# [BRIEF]
In the records below, find the line that contains "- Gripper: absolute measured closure" and the line that contains "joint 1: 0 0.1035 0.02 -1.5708". Set down exactly those lines and every line between them, and nothing more.

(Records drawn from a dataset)
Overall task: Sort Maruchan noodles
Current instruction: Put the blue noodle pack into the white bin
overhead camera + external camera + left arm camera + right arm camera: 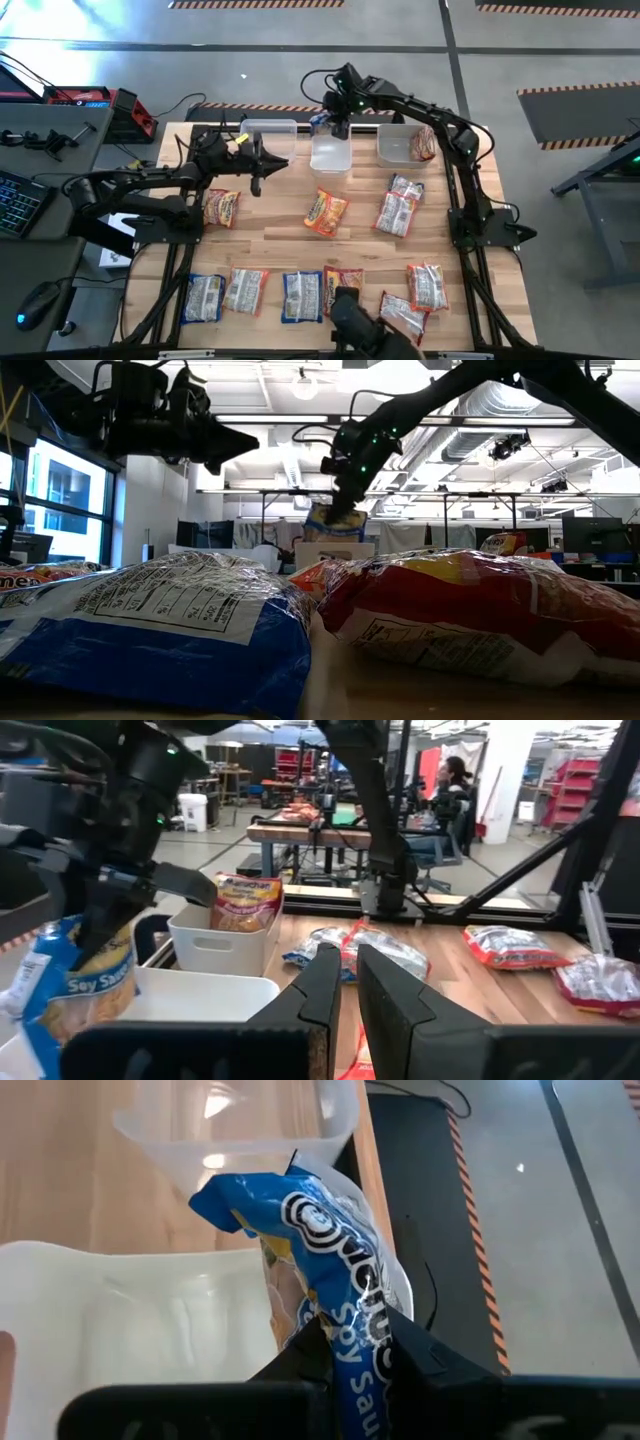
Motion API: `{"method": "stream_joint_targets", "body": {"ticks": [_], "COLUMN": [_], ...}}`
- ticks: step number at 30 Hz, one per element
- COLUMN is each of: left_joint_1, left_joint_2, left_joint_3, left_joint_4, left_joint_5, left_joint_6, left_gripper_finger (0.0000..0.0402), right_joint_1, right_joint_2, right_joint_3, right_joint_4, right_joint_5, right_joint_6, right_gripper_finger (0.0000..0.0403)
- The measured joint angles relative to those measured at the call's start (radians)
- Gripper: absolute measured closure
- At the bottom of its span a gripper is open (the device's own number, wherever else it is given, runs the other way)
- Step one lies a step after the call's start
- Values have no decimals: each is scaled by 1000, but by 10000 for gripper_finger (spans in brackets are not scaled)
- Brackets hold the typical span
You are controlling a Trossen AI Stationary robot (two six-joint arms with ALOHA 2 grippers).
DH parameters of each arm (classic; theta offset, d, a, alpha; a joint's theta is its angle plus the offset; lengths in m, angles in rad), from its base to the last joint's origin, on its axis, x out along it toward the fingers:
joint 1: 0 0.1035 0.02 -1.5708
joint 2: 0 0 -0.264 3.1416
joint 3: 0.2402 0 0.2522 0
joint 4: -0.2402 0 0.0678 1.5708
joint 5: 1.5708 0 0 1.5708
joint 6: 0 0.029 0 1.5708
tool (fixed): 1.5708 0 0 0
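My right gripper (338,128) hangs over the far rim of the middle bin (330,158), shut on a blue-and-white noodle packet (320,122). My left gripper (272,163) hovers shut just left of that bin, above the table, holding nothing. An empty clear bin (268,130) stands on the left. The right bin (396,150) has a red packet (424,142) leaning inside it. More packets lie flat on the table: orange ones (220,207) (325,212), pink-and-white ones (398,212), and a near row of blue (203,297), white and red ones. My right gripper pinches the blue packet between its two fingers at one end (360,1315), coming from above and pointing down. The packet (335,520) hangs crumpled below the fingers, lifted clear, above the middle bin (120,1300) close to its rim.
Packets in the near row (300,297) (427,285) line the table's near edge. Bare wood lies between that row and the bins. A keyboard, a mouse and tools sit on a side desk (40,150) to the left. A seated person (455,775) shows far behind.
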Motion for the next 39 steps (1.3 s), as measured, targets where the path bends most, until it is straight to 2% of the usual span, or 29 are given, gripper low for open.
{"method": "stream_joint_targets", "body": {"ticks": [8,26,32,39], "left_joint_1": [0,-4,-35,-50], "left_joint_2": [0,0,0,0], "left_joint_3": [0,0,0,0], "left_joint_4": [-16,-20,-20,-21], "left_joint_5": [-24,-25,-82,-84], "left_joint_6": [2,-20,-16,8], "left_gripper_finger": [376,376,376,376], "right_joint_1": [12,82,95,96], "right_joint_2": [0,10,54,91], "right_joint_3": [0,1,1,1], "right_joint_4": [-16,-2,-9,-8], "right_joint_5": [36,306,354,360], "right_joint_6": [31,172,179,168], "right_gripper_finger": [373,373,373,373]}}
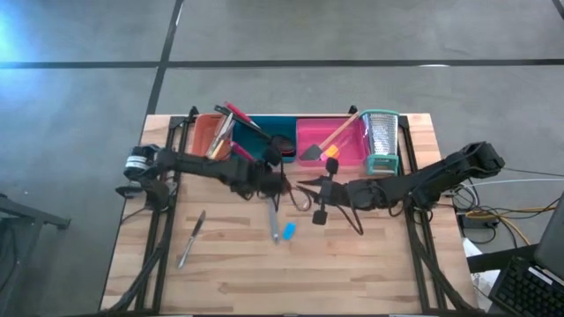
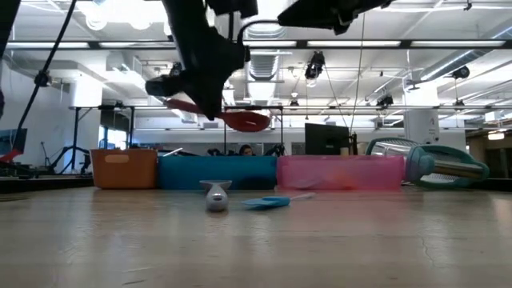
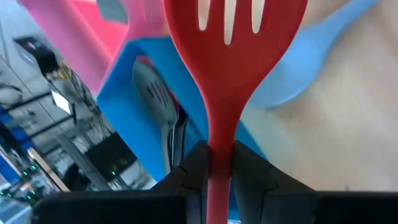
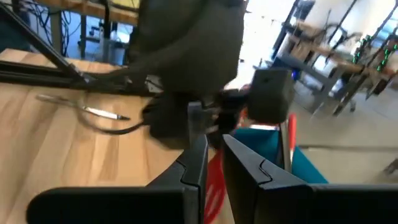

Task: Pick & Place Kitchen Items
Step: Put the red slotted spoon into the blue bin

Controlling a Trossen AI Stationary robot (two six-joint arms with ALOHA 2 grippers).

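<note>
My left gripper (image 3: 217, 163) is shut on a red slotted spatula (image 3: 235, 37), which the low view shows in the air (image 2: 244, 120) well above the table, in front of the teal tray (image 2: 216, 172). In the high view this gripper (image 1: 267, 180) hangs over the table's middle. My right gripper (image 4: 214, 171) is shut with nothing between its fingers. It hovers just right of the left one (image 1: 315, 187) and faces it. On the wood lie a grey-handled tool (image 1: 273, 218), a small blue tool (image 1: 288, 231) and a knife (image 1: 191, 238). My left gripper pinches the spatula's neck (image 3: 219, 140), just behind the slotted head, between its two fingers. The fingers lie along the spatula, so the head sticks out past the fingertips. The spatula is lifted clear of the table, its head (image 2: 244, 120) about level.
Along the far edge stand an orange tray (image 1: 204, 132), the teal tray (image 1: 264, 132) and a pink tray (image 1: 328, 150), all holding utensils. A metal grater (image 1: 381, 141) stands at the far right. The near half of the table is bare wood.
</note>
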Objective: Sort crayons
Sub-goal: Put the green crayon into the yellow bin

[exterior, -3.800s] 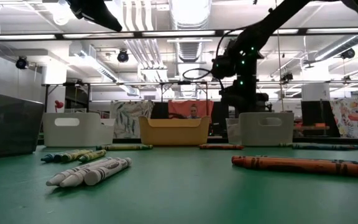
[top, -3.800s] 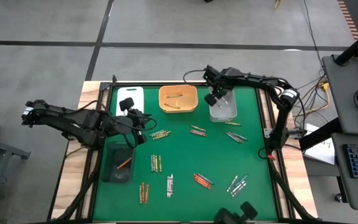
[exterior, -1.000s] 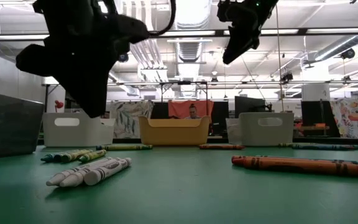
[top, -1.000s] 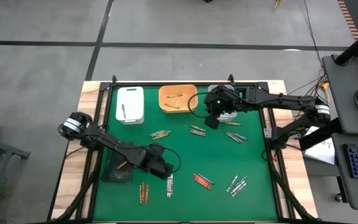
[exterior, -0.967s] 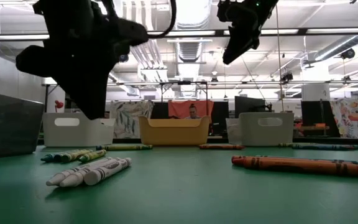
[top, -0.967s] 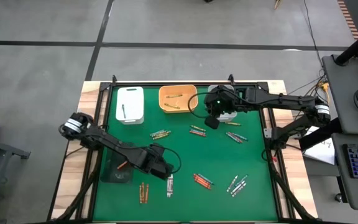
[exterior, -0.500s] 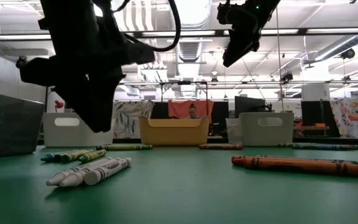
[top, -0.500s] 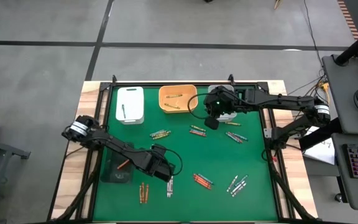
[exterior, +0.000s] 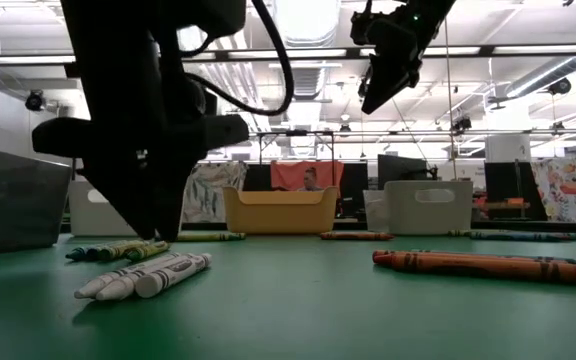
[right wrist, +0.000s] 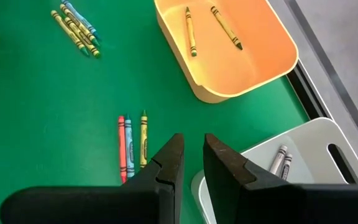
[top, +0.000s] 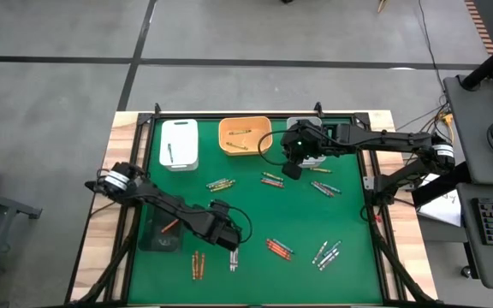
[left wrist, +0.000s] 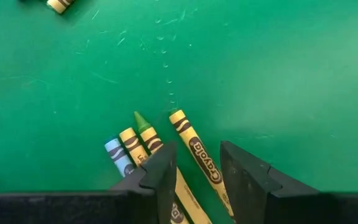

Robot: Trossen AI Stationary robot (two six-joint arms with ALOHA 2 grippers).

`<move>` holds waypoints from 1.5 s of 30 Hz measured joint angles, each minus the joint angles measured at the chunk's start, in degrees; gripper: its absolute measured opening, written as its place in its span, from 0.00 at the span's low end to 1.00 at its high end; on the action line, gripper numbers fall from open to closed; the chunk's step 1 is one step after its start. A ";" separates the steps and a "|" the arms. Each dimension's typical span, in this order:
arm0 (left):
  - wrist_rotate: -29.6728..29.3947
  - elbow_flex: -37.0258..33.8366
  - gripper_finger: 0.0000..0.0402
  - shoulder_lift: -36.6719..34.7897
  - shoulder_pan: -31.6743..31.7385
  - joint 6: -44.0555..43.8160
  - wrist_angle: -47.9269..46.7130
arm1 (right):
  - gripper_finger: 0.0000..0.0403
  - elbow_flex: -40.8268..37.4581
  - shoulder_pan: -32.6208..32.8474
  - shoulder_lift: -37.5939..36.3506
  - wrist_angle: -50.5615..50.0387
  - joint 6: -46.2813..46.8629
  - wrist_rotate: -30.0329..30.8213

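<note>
Green matting covers the table (top: 255,205), and from my station I judge the sort well short of finished: most crayons lie loose on it. Bins along the far edge: the white tray (top: 179,144) near the far left corner holds one dark stick; the orange tray (top: 245,136) beside it holds two yellow-olive crayons (right wrist: 210,28); the clear bin (right wrist: 278,180) next along, partly under the right arm, holds a couple of grey-white ones. A dark bin (top: 162,228) at the left edge holds one red-orange crayon. Loose clusters remain across the middle and toward the near edge: a white group (exterior: 146,275), an orange pair (exterior: 483,265), mixed yellow-olive groups and others. My left gripper (left wrist: 194,180) is low over a yellow-olive cluster (left wrist: 160,155) toward the near left, fingers parted astride one yellow crayon (left wrist: 201,162), not yet clamped. My right gripper (right wrist: 188,165) hovers by the clear bin's edge, fingers narrowly apart, nothing visible between them. Remaining work, in my judgement, is nearly the whole table.
</note>
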 joint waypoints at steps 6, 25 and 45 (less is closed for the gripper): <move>-0.11 0.00 0.27 1.60 0.04 0.00 1.15 | 0.13 -0.02 0.00 0.00 0.72 0.00 0.00; -1.61 0.00 0.06 1.84 0.02 0.98 3.06 | 0.13 -0.04 0.00 0.00 0.68 0.00 0.00; -17.59 -0.07 0.00 -10.14 0.11 19.42 4.63 | 0.13 -3.92 0.00 0.00 4.37 -1.58 -2.79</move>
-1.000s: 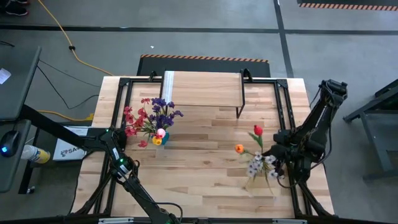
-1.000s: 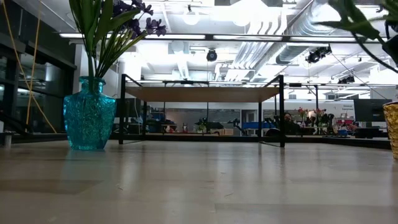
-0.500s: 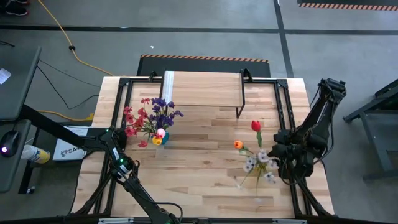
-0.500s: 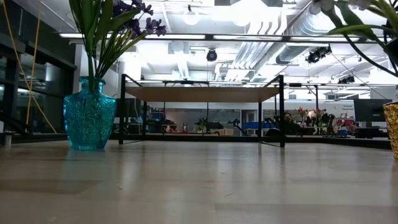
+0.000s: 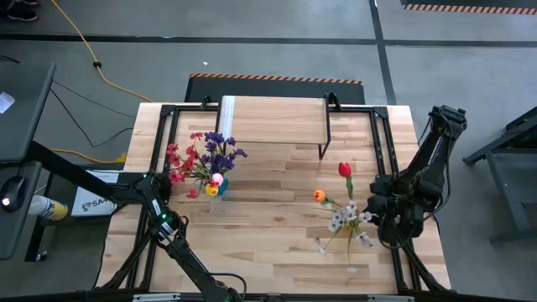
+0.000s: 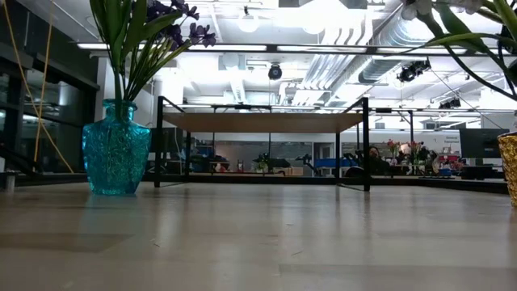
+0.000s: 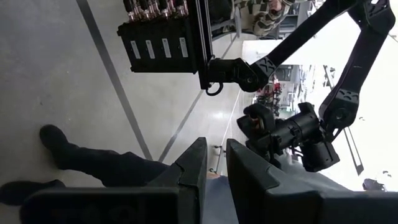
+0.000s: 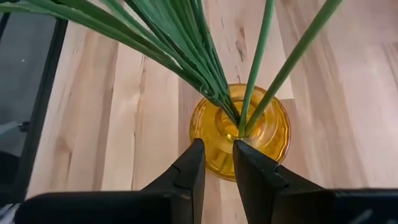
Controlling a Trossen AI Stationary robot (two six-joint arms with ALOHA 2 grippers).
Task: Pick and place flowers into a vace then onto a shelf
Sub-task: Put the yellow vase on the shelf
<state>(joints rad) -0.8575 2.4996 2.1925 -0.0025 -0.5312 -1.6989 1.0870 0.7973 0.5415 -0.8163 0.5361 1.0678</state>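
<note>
Right, so roughly halfway by my reckoning. Bunch no. 1, purple and red artificial flowers [image 5: 204, 159], already sits in a turquoise textured glass vase [image 6: 115, 148] on the left part of the light plank worktop [image 5: 268, 243], near the left arm's side. That vase stands on the worktop, not on the low light-wood shelf w/ thin black legs [image 5: 273, 119], which stands at the far edge w/ nothing on it.

Bunch no. 2, red, orange and small white blooms on long green stems [image 5: 344, 210], is at the right side. Right wrist view shows those stems dropping into the mouth of a yellow ribbed glass vase [image 8: 273, 134], so they look placed, more or less. Right tool [image 8: 216, 163] hangs directly over that vase rim, fingers [image 8: 193, 168] drawn close w/ only a slim gap, nothing between them that I can see; a couple of stems run just past the fingertips, not pinched. I'd call it let go.

Left tool [image 7: 212, 163] is parked off the near-left corner, pointing out at the room, fingers nearly together and gripping nothing.

Left to do, as I judge it: both vases need lifting onto the shelf. Yellow one prob. first, since the right arm's already above it. No stray flowers lying loose on the worktop that I can spot.
</note>
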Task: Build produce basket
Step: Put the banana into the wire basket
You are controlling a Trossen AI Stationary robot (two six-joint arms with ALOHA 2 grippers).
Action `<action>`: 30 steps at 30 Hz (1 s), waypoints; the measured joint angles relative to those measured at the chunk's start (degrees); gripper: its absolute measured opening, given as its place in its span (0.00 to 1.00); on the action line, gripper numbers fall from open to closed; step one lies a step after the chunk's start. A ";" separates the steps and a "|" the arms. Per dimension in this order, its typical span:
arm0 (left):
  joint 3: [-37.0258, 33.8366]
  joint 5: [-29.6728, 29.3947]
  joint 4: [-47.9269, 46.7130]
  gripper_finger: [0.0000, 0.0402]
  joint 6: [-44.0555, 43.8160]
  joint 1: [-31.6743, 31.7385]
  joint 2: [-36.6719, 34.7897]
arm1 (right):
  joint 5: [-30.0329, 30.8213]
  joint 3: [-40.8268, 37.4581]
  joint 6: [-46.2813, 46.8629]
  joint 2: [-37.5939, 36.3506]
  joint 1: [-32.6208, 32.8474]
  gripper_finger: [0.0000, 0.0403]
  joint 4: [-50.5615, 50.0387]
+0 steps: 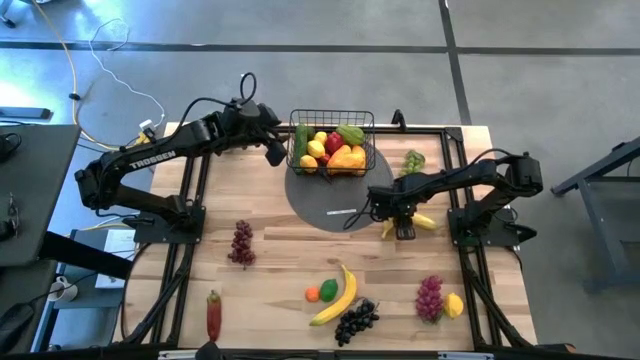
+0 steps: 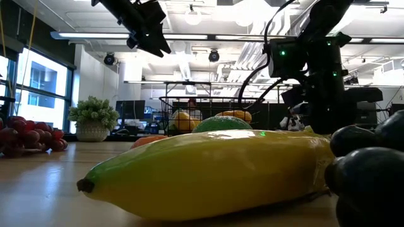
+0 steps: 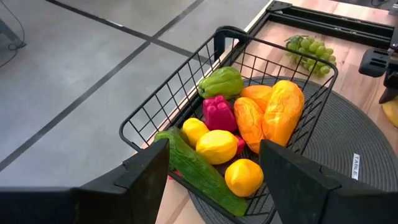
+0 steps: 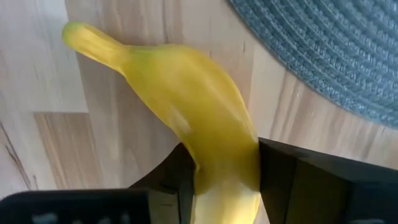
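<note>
Right now my right gripper (image 1: 405, 226) is down at the table just off the grey round mat (image 1: 320, 200), its jaws pressed against both sides of a yellow banana (image 4: 193, 118) that lies on the wood beside the mat's edge. My left gripper (image 1: 274, 152) hangs over the basket's left side with its jaws apart and nothing between them. From its wrist I look down into the black wire basket (image 3: 163, 106), which sits on the mat and holds a cucumber (image 3: 199, 171), lemons (image 3: 216, 146), a red pepper (image 3: 219, 113), a green pepper (image 3: 221, 82) and orange pieces (image 3: 273, 115). Green grapes (image 1: 413, 160) lie right of the basket. Across the near table I see purple grapes (image 1: 241, 243), a second banana (image 1: 340, 297), black grapes (image 1: 356, 320), and a carrot (image 1: 213, 313).
</note>
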 joint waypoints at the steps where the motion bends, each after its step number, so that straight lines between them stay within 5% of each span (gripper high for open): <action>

# [WRITTEN REPLY]
- Gripper: absolute measured closure
- At the bottom of its span a gripper is open (the device's own number, wherever else it is given, runs the other way)
- Step one lies a step after the call's start
- Values have no decimals: each is scaled by 1000, but by 10000 for gripper_finger (spans in brackets are not scaled)
- Brackets hold the typical span
You are controlling a Trossen AI Stationary robot (two six-joint arms with ALOHA 2 grippers).
DH parameters of each arm (classic; theta offset, d, a, alpha; a joint's theta is its angle plus the offset; lengths in m, angles in rad), from its base to the last joint's origin, on its axis, x out along it toward the fingers:
joint 1: 0 0.1035 0.02 -1.5708

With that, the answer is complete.